This strong appetite for credit cards persists even though credit card debt is already at a high level. Americans are using their cards heavily and they want more.

Reasons against applying for new credit now

There are several reasons why the hunger for new credit cards may not be such a good idea.

Balances are already high

American consumers have already added nearly $150 billion in new credit card debt so far in 2022. That puts total credit card balances outstanding at a record $3,538.7 billion.

With households already struggling to keep up with inflation, that credit card debt just adds to future expenses. At some point, an excess of debt can become a drag on the economy as more money has to go to paying old debts instead of new spending.

Credit is especially expensive now

Consumers have picked an expensive time to increase their debt loads. Rising interest rates have made carrying credit card debt more costly than ever.

The average rate charged on credit card balances has jumped by nearly 2% so far this year. That puts the average credit card rate at 18.43%, the highest recorded by Federal Reserve data going back to late 1994.

A drop in credit score can make high interest rates worse

By applying for new credit, people may be making the interest rate problem worse. Applying for new credit prompts credit checks that may hurt your credit score. Opening a new account can also lower your score.

Consumers with lower credit scores pay higher credit card rates. So, at a time when interest rates are already rising sharply on their own, some consumers are giving those rates an extra push. Adding too much credit or carrying too much debt could cause your credit card companies to raise your rates even more.

Applications for more efficient forms of credit are down

Credit card applications are up, but people have been less inclined to apply for mortgages or auto loans.

What’s unfortunate about that is that mortgages and auto loans are more efficient forms of credit than credit cards. They have much lower interest rates. So, the numbers suggest that people are not only applying for new credit at a bad time, but they are applying for the wrong type of credit.

Reasons to apply for new credit now

Does the appetite for credit cards in this environment mean people have completely lost their senses? Perhaps not. While there’s cause to be concerned about the volume of new credit card applications, there are reasons it can make sense for some people.

Credit scores remain high

The average FICO score for U.S. consumers has risen steadily over the past decade. It now stands at 716, which is 26 points higher than it was ten years ago.

Naturally, the best time to apply for credit is when your credit score is in good shape. You have a better chance for getting approved and qualifying for more favorable terms.

The application rate is rising among people with excellent credit

Drilling down a little further into the New York Fed’s numbers, it’s interesting to see who is applying for credit cards at this time.

Over the past year, the application rate for new credit cards has risen among people with credit scores of 760 or better. The application rate has fallen for people with lower scores.

In other words, the rise in demand is being fueled by people who don’t currently have credit problems. They are likely to qualify for the most favorable terms. These are the consumers in the best position to handle new credit in 2022.

Rejection rates are down

Application rates are up for credit cards and down for other types of credit. Rejection rates for different types of credit might explain why.

Rejection rates for mortgages and auto loans have increased this year.

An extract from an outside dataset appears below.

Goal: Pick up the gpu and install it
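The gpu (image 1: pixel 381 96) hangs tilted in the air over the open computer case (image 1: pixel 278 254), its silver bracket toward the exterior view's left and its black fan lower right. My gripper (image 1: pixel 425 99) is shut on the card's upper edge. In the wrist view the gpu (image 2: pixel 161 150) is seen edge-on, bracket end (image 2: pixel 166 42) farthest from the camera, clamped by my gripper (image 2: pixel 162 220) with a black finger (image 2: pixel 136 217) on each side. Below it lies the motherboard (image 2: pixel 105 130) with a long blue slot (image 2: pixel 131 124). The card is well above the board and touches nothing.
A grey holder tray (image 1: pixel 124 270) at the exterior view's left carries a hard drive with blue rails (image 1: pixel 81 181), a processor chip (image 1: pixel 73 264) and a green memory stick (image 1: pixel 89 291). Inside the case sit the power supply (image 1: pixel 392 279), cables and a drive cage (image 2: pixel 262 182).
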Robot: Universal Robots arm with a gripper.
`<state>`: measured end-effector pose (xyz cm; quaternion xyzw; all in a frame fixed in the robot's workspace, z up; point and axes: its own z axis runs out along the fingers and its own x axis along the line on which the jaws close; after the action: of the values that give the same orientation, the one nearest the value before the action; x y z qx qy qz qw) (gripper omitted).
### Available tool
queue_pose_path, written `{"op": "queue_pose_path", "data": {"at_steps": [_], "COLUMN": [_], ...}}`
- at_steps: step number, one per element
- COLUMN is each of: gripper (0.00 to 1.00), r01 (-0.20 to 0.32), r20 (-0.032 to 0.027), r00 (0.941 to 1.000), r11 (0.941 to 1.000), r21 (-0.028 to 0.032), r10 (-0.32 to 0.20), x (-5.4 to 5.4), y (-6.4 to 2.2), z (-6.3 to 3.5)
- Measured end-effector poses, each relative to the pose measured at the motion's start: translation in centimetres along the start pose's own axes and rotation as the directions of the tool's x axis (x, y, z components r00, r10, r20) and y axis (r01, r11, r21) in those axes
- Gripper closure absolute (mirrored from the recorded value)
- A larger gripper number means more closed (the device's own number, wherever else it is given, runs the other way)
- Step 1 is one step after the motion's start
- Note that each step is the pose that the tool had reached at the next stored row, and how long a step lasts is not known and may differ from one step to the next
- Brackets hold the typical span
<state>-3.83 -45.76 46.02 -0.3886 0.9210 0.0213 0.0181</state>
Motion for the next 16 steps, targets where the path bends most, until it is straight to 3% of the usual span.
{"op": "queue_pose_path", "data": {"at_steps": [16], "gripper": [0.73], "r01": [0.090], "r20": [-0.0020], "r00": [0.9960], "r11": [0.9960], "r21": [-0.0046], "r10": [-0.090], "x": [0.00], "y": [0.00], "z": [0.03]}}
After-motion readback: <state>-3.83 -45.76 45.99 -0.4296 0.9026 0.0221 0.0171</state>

Meanwhile, the rejection rate for credit card applications have decreased this year.

By choosing to apply for credit cards, it appears people are choosing the form of credit where their chance of approval is greatest.

Changing rates alter competitiveness

As credit card rates have been changing rapidly, it affects the competitiveness of different cards. The card that offered the best terms a year ago may no longer be the most attractive choice.

So, this may be a good time to shop around for a better credit card deal. It could counteract part of the impact of rising credit card rates.

Balance transfers can fight high interest rates

Another good reason to apply for a new credit card these days is to take advantage of a low-interest balance transfer card.

Used as part of a debt reduction program, the right balance transfer card can save you some of the interest charges you’re paying on your existing credit card balances.

At a time when both balances and credit card rates are at high levels, that’s a type of application for a new credit card that can make perfect sense.

New accounts adjust credit utilization

Applying for new credit and opening new accounts can cause short-term harm to your credit score. However, increasing your total credit limit available could help in the long run.

Credit utilization is an important factor in credit score. It measures the percentage of available credit that you’re using. The closer you are to maxing out your credit limit, the worse it is for your credit score.

Raising the amount of credit you have available is one way of lowering your credit utilization ratio. That can help your credit score – as long as you don’t simply raise your balance along with your limit.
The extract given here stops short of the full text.